» **THE PROBLEM**
Every line that holds the word "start" needs to be copied from the data below.

Records from a dataset
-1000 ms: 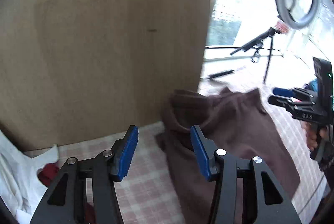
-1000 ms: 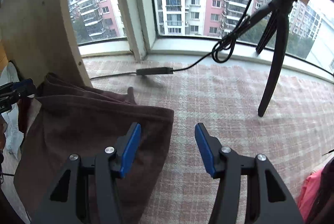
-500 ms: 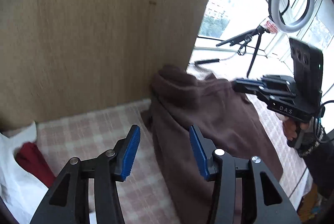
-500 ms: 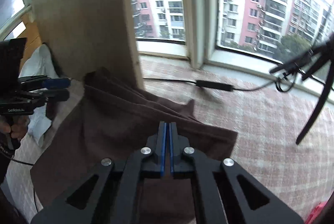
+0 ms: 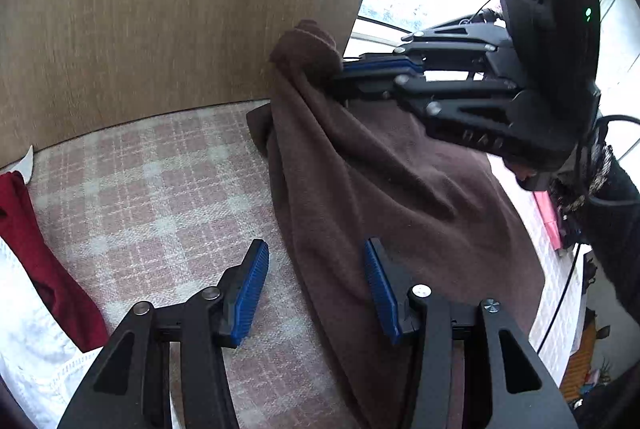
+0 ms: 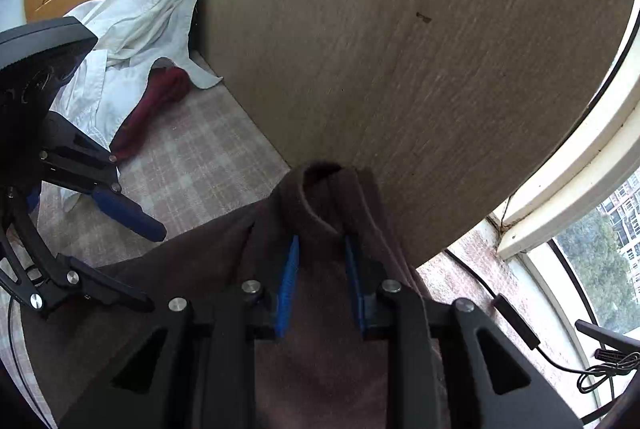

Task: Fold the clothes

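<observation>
Partly hidden brown garment (image 6: 320, 309), bunched between right hand-held gripper (image 6: 322, 281), lower edge cut off.

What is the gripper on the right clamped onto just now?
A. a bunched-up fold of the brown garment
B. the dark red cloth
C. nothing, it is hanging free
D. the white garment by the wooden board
A. In the right wrist view the right gripper has a bunched fold of the brown garment pinched between its blue pads, and the left wrist view shows the cloth pulled up off the checked cover.
</observation>
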The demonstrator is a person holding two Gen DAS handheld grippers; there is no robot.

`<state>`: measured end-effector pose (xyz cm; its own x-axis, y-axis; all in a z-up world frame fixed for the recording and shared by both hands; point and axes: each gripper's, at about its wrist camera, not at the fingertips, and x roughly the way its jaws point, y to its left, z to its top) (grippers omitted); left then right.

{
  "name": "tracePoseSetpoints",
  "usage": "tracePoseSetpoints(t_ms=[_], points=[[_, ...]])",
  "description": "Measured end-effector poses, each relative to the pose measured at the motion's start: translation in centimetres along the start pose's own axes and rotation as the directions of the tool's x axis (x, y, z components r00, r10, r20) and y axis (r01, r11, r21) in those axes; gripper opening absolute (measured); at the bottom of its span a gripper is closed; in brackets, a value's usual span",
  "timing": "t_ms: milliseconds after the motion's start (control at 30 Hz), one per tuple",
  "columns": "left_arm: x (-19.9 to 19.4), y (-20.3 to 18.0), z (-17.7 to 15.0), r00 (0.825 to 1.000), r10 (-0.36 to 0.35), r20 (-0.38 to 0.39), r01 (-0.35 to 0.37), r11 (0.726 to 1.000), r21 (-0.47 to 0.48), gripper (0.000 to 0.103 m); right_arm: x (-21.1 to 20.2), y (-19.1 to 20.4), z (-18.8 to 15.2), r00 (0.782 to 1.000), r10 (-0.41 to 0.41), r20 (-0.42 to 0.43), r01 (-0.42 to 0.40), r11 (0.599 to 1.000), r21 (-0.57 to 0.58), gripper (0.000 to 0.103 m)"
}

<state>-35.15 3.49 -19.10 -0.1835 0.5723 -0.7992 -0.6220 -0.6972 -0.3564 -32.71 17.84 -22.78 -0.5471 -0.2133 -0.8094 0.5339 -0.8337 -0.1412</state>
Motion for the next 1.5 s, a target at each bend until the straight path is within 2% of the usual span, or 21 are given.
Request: tracePoseSetpoints(t_ms=[100,200,300,333,367,433,500,567,633,700,800,900,967,1000,1033,1067,1100,1133,1200,1333,1500], points=[[0.3,0.1,0.2,1.0,-0.008,-0.002,0.008,1.0,-0.001,0.048,-0.8,-0.4,-0.1,0.999,-0.051,0.019,0.051,0.999,-0.001,0.005],[0.6,0.2,0.6,1.0,-0.012,-0.004,0.012,1.0,0.002,0.049,-1.4,-1.7,-0.5,0.996,-0.084,0.035,0.081,0.994,0.08,0.004],[0.6,0.2,1.2,1.0,-0.001,-0.02,0.001,1.0,0.007,0.051,-1.9,-2.0,-1.1,0.998,-0.063,0.011,0.061,0.988,0.143,0.007],[0.3,0.3,1.8,1.0,0.01,-0.014,-0.009,1.0,0.007,0.051,-2.7,-2.2,-1.4,0.998,-0.064,0.009,0.061,0.983,0.174,0.013],[0.0,0.3,2.3,1.0,0.019,-0.009,-0.019,1.0,0.006,0.049,-3.7,-2.6,-2.1,0.997,-0.068,0.027,0.061,0.974,0.22,0.031],[-0.3,0.8,4.1,1.0,0.002,0.001,-0.002,0.999,-0.041,0.052,-6.5,-4.6,-4.6,0.99,-0.116,0.082,0.078,0.925,0.371,0.055],[0.0,1.2,5.7,1.0,-0.007,0.009,0.008,0.997,-0.079,0.059,-8.6,-6.8,-7.9,0.984,-0.156,0.087,0.087,0.843,0.531,0.057],[0.7,1.4,7.1,1.0,-0.009,0.013,0.011,0.994,-0.108,0.065,-9.0,-8.2,-10.7,0.99,-0.134,0.047,0.076,0.779,0.623,0.058],[2.2,1.4,7.9,1.0,0.016,-0.016,-0.017,0.994,-0.112,0.065,-8.0,-8.9,-12.6,0.992,-0.121,-0.03,0.112,0.759,0.641,0.058],[3.7,1.4,8.7,0.998,0.04,-0.046,-0.045,0.992,-0.115,0.067,-6.7,-9.2,-13.8,0.984,-0.132,-0.121,0.178,0.768,0.615,0.058],[4.6,1.6,9.2,0.997,0.054,-0.054,-0.06,0.992,-0.109,0.073,-5.7,-10.4,-15.4,0.988,-0.088,-0.124,0.147,0.759,0.634,0.058],[4.7,1.6,9.3,0.997,0.061,-0.038,-0.064,0.994,-0.085,0.074,-4.5,-11.3,-15.6,0.999,-0.001,-0.041,0.028,0.744,0.668,0.058],[4.9,1.2,9.4,0.998,0.057,-0.019,-0.058,0.996,-0.065,0.072,-3.6,-11.1,-15.3,0.999,0.035,0.009,-0.032,0.755,0.655,0.06],[5.0,1.0,9.3,0.999,0.052,-0.006,-0.052,0.997,-0.051,0.065,-3.4,-10.9,-15.2,0.999,0.033,0.026,-0.042,0.764,0.643,0.06],[5.1,0.7,9.2,0.999,0.033,0.001,-0.033,0.999,-0.036,0.051,-3.3,-10.9,-15.1,0.999,0.034,0.035,-0.049,0.772,0.634,0.058],[5.1,0.6,9.3,1.0,0.024,0.004,-0.024,0.999,-0.039,0.051,-3.2,-10.8,-15.1,0.998,0.035,0.044,-0.055,0.779,0.625,0.052],[5.1,0.5,9.3,1.0,0.009,0.012,-0.008,0.999,-0.043,0.044,-3.1,-10.9,-15.1,0.997,0.05,0.056,-0.074,0.774,0.629,0.047],[5.0,0.4,9.3,1.0,-0.007,0.02,0.008,0.999,-0.046,0.032,-3.2,-11.2,-15.4,0.995,0.073,0.074,-0.103,0.755,0.648,0.037],[4.6,-0.3,9.1,0.999,-0.022,0.026,0.023,0.999,-0.044,0.026,-3.5,-11.7,-15.8,0.989,0.1,0.111,-0.149,0.712,0.686,0.022],[1.3,-2.4,9.3,0.997,-0.047,0.057,0.047,0.999,-0.007,0.023,-6.9,-10.3,-14.9,0.987,0.05,0.156,-0.142,0.733,0.665,0.018],[-7.5,-6.6,9.5,0.986,-0.06,0.156,0.046,0.994,0.096,0.022,-14.9,-7.2,-12.4,0.969,-0.037,0.243,-0.123,0.782,0.611,0.017]])
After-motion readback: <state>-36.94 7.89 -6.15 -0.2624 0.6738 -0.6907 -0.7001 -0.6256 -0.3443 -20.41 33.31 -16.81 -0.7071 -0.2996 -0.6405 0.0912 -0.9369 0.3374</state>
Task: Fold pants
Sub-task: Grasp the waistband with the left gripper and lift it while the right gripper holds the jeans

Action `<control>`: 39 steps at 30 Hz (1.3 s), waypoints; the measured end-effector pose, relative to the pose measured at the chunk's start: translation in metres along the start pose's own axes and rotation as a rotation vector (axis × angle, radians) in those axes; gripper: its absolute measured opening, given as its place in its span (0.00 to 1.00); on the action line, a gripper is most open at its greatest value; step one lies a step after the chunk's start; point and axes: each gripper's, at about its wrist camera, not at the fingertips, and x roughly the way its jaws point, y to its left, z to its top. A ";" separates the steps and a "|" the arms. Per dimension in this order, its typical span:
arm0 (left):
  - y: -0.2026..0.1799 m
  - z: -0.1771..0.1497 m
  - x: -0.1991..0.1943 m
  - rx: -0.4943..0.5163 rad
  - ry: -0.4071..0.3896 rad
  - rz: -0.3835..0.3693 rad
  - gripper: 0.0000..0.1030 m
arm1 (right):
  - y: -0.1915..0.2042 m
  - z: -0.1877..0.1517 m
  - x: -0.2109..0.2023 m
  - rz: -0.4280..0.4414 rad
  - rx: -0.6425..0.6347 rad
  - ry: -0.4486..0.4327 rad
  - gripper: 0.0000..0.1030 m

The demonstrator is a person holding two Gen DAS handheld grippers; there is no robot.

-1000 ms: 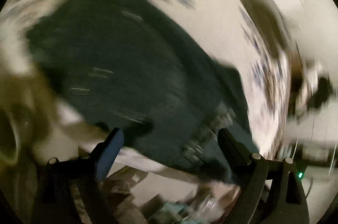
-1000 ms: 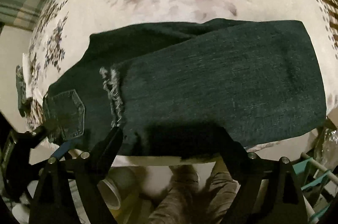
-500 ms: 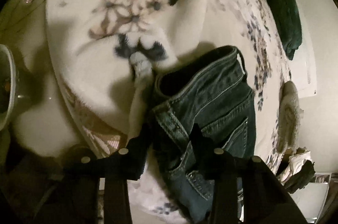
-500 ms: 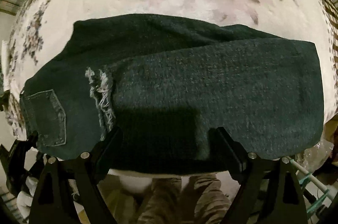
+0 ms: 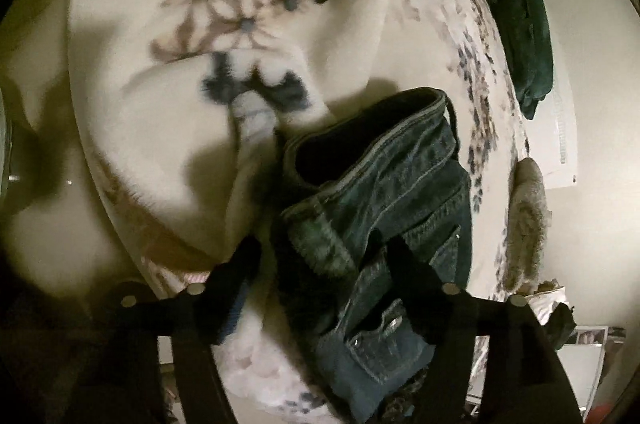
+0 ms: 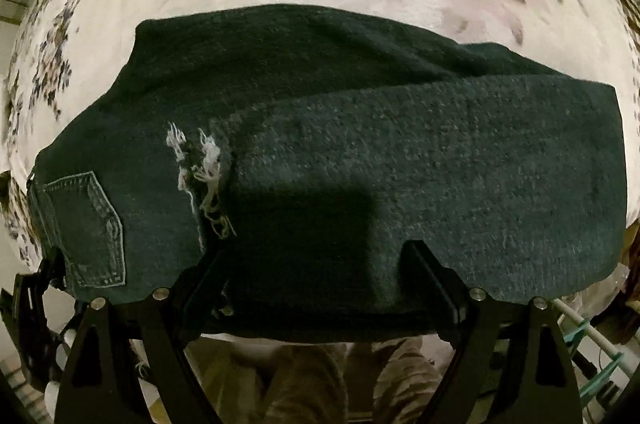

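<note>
The left hand-held gripper (image 5: 320,260) has just been opening; its jaws stand apart, straddling the waistband of the dark blue denim pants (image 5: 384,208) without pressing it. The right hand-held gripper (image 6: 316,264) is spread wide over the folded leg, gripping nothing. The pants lie on the floral fleece blanket (image 5: 168,72). Only the right view shows the back pocket (image 6: 88,224) and frayed hem (image 6: 200,172).

Both wrist views close above jeans (image 5: 384,208)
</note>
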 end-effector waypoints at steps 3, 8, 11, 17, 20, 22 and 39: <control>-0.009 0.004 0.003 0.018 -0.016 0.042 0.64 | -0.003 0.005 -0.002 0.014 0.001 -0.012 0.88; -0.016 -0.002 -0.011 0.058 -0.094 0.062 0.27 | -0.005 0.013 -0.007 0.022 -0.004 -0.021 0.88; -0.034 -0.012 -0.029 0.138 -0.129 0.076 0.25 | -0.005 0.014 -0.012 0.017 -0.022 -0.040 0.88; -0.069 -0.031 -0.060 0.237 -0.161 0.106 0.24 | -0.017 0.018 -0.029 0.028 -0.045 -0.073 0.88; -0.083 -0.038 -0.067 0.267 -0.175 0.118 0.24 | -0.029 0.018 -0.035 0.052 -0.038 -0.083 0.88; -0.092 -0.043 -0.072 0.286 -0.183 0.122 0.23 | -0.038 0.018 -0.039 0.073 -0.028 -0.083 0.88; -0.230 -0.163 -0.074 0.675 -0.117 -0.056 0.19 | -0.121 0.000 -0.086 0.107 0.050 -0.185 0.88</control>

» **YOUR SOLUTION**
  "description": "Measured end-effector poses, each relative to the pose measured at the motion's start: translation in centimetres along the start pose's own axes and rotation as the directions of the tool's x axis (x, y, z components r00, r10, r20) and y axis (r01, r11, r21) in those axes; gripper opening absolute (measured); at the bottom of its span a gripper is closed; in brackets, a value's usual span",
  "timing": "t_ms: milliseconds after the motion's start (control at 30 Hz), one per tuple",
Action `<control>`: 39 steps at 30 Hz (1.3 s), waypoints; the measured end-effector pose, relative to the pose measured at the chunk's start: translation in metres along the start pose's own axes and rotation as a rotation vector (axis × angle, radians) in those axes; gripper: its absolute measured opening, given as its place in its span (0.00 to 1.00); on the action line, a gripper is most open at its greatest value; step one lies a step after the chunk's start; point and axes: each gripper's, at about its wrist camera, not at the fingertips, and x roughly the way its jaws point, y to its left, z to its top. A ";" separates the steps and a "|" the arms. Per dimension in this order, its typical span:

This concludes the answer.